И конечно, страх перед школой. Пятый класс я проболел, кое-как перебрался в шестой, осенью 1946-го пошел в школу на Бородинской — почти напротив дома. Эту школу я ненавидел и боялся, как и предыдущую — на Михайловской площади. Перефразируя Платонова, можно было бы сказать, что страх перед школой я испытывал «вследствие слабосильности в ней и задумчивости среди общего темпа труда». Обязательность мне претила. Здоровые и нормальные сверстники твердо и удобно стояли на земле, им и школа была в радость, у меня же все оборачивалось трагедией. Даже утренняя радиогимнастика, с которой начинались школьные дни. Тьма за окном, смертельно, до тошноты хочется спать, а тут мучительно бодрая музычка и команды: «Шире шаг, глубже дыхание…» Даже фамилии действующих лиц помню: «Зарядка окончена, переходите к водным процедурам. Занятие вел преподаватель Гордеев. Партия фортепиано — пианист Сомов». И еще более агрессивная «Пионерская зорька».
Радио работало почти всегда. С ним как-то веселее, кое-какие новости, погода. Бывало, слушали и из осторожности. При мне мамина приятельница (еврейка) призналась, что гимн не выключает, поскольку ее соседка по коммунальной квартире, ярая антисемитка, проронила удивленную фразу: «Что же это вы наш гимн не слушаете?..»
В школе дрались. Кулаками, портфелями; счастливые владельцы настоящих кожаных офицерских планшетов дрались особенно больно — планшеты были тяжелые, плотные, жесткие, на длинных ремнях.
Обучение — раздельное, девицы занимались в соседней школе, это, наверное, еще более ожесточало нравы. Обстановка отчасти напоминала уголовную; я спасался от расправ тем, что, как и в эвакуации, пересказывал содержание интересных книг. Все же оставался чужим, вызывал постоянное раздражение. Во многом и сам был виноват — выламывался. На экзамене по литературе, отвечая на вопрос о читаемых мною современных авторах, заявил: «Среди современных писателей, собственно, у меня нет любимых. Вот Гофмана сейчас читаю…»
Но и без этого в школе было тошно. Осмотры на вшивость (простите, «на педикулез»), идиотские уроки пения. Иногда я пытался задавать горделивые вопросы. «Это что — принудительно?» — спросил я пионервожатого, оставлявшего меня на какую-то политинформацию. «Не принудительно, но обязательно», — веско ответил он, и я смешался. Тогдашних мелких руководителей хорошо дрессировали с младых ногтей.

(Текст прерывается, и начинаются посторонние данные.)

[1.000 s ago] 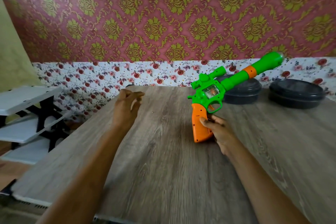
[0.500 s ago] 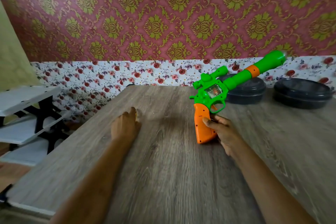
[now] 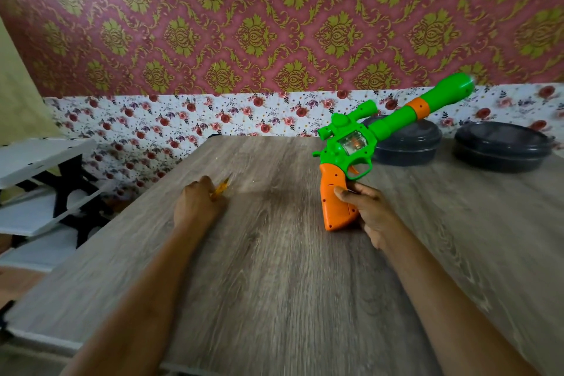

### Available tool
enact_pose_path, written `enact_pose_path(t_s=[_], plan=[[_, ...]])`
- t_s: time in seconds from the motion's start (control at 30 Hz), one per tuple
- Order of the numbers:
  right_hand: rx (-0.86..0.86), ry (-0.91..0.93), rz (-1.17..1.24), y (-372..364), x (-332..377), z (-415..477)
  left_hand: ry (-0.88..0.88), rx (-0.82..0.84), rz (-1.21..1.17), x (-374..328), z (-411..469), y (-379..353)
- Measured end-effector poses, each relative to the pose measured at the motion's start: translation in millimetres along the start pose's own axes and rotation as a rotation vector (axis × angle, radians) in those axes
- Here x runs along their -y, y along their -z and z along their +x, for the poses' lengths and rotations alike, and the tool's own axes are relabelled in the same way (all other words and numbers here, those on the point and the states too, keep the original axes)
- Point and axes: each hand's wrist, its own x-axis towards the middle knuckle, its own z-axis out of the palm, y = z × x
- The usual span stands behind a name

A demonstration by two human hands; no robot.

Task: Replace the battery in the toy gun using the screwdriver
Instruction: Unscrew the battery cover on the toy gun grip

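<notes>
Green toy gun [image 3: 351, 143] upright, screwdriver [image 3: 220, 188] (perhaps yellow)

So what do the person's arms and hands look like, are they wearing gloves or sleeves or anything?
No gloves and no sleeves. Both forearms are bare all the way down to the bottom of the picture. The left hand and the right hand are bare too. No watch, bracelet or ring shows on either one, though the picture is a bit blurry, so something tiny could be missed.

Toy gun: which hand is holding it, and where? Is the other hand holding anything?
The right hand holds the toy gun by its orange grip. The left hand rests on the table, closed around a small yellow-orange thing, probably the screwdriver's handle.
</notes>
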Motion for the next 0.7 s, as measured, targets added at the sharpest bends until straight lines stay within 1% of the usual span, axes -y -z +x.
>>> enact_pose_path(t_s=[0.07, 0.13, 0.2, 0.23, 0.3, 0.33, 0.4, 0.43, 0.47, 0.5, 0.6, 0.7], plan=[[0.007, -0.007, 0.029, 0.8, 1.5, 0.2, 0.033, -0.022, -0.030, -0.8, -0.8, 2.0], [0.033, -0.009, 0.065, 0.6, 4.2, -0.9, 0.028, -0.079, -0.063, -5.2, -4.3, 5.0], [0.052, -0.007, 0.091, -0.8, 5.9, -1.8, -0.051, -0.087, -0.090, -18.6, -11.5, 7.3], [0.059, -0.005, 0.097, -2.0, 6.3, -2.1, -0.112, -0.044, -0.126, -28.2, -15.2, 8.1], [0.060, -0.009, 0.101, -4.0, 6.1, -1.4, -0.206, 0.114, -0.272, -53.0, -25.0, 8.2], [0.056, -0.012, 0.099, -5.0, 6.7, -1.5, -0.210, 0.236, -0.386, -67.0, -31.9, 8.3], [0.059, -0.015, 0.090, -5.7, 7.4, -3.1, -0.148, 0.521, -0.661, -92.9, -46.0, 5.6], [0.067, -0.013, 0.085, -6.3, 7.6, -4.2, -0.119, 0.621, -0.774, -103.1, -52.3, 2.4], [0.076, -0.010, 0.087, -5.2, 7.3, -5.3, -0.117, 0.671, -0.866, -111.0, -57.6, -3.4], [0.087, -0.009, 0.100, -5.6, 6.9, -6.2, -0.140, 0.667, -0.927, -115.4, -60.9, -10.2], [0.104, 0.000, 0.135, -4.6, 8.0, -7.7, -0.225, 0.552, -0.985, -120.0, -63.3, -24.0], [0.152, 0.002, 0.124, -3.2, 8.3, -6.1, -0.253, 0.530, -1.013, -113.3, -60.5, -27.2]])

Нравы — как в бурсе. За какую-то провинность класс заставили простоять два часа после уроков. Я проказливо предложил «отстоять два часа за двадцать минут». К счастью, никто не разобрался с этим интересным предложением — его вполне могли бы счесть политической иронией, о которой я даже не успел подумать, это была просто реакция на язык привычных лозунгов. Еще я (опять-таки не претендуя на вольнолюбие, поскольку всегда был робким и законопослушным, просто из естественного любопытства) спросил преподавательницу конституции (был такой предмет), как может осуществиться право на выход из СССР, скажем, Казахстана, ежели в этом гипотетическом случае от нас территориально окажутся отделены несколько республик Средней Азии. Конечно, учительница рассердилась и испугалась, я же все искал логику. Но не был же я абсолютным болваном, видимо, все же шалил, не слишком понимая, на что посягаю. Мама, узнав об этом, побледнела. При этом я оставался мальчиком верноподданным. В сохранившемся у меня школьном дневнике в графе за 7 ноября 1947 года выведено торжественно и аккуратно: «30 лет советской власти».
И постоянная боязнь унижения, грязь, что-то бесконечно казарменное, стылый липкий запах лака от крышек парт, мела, мокрых тряпок, тошнотворный — отхожего места, неистребимый мучительный смрад школы, неволи, тоски. Боязнь, что «вызовут», что «товарищи» побьют. «Груба жизнь» (Чехов).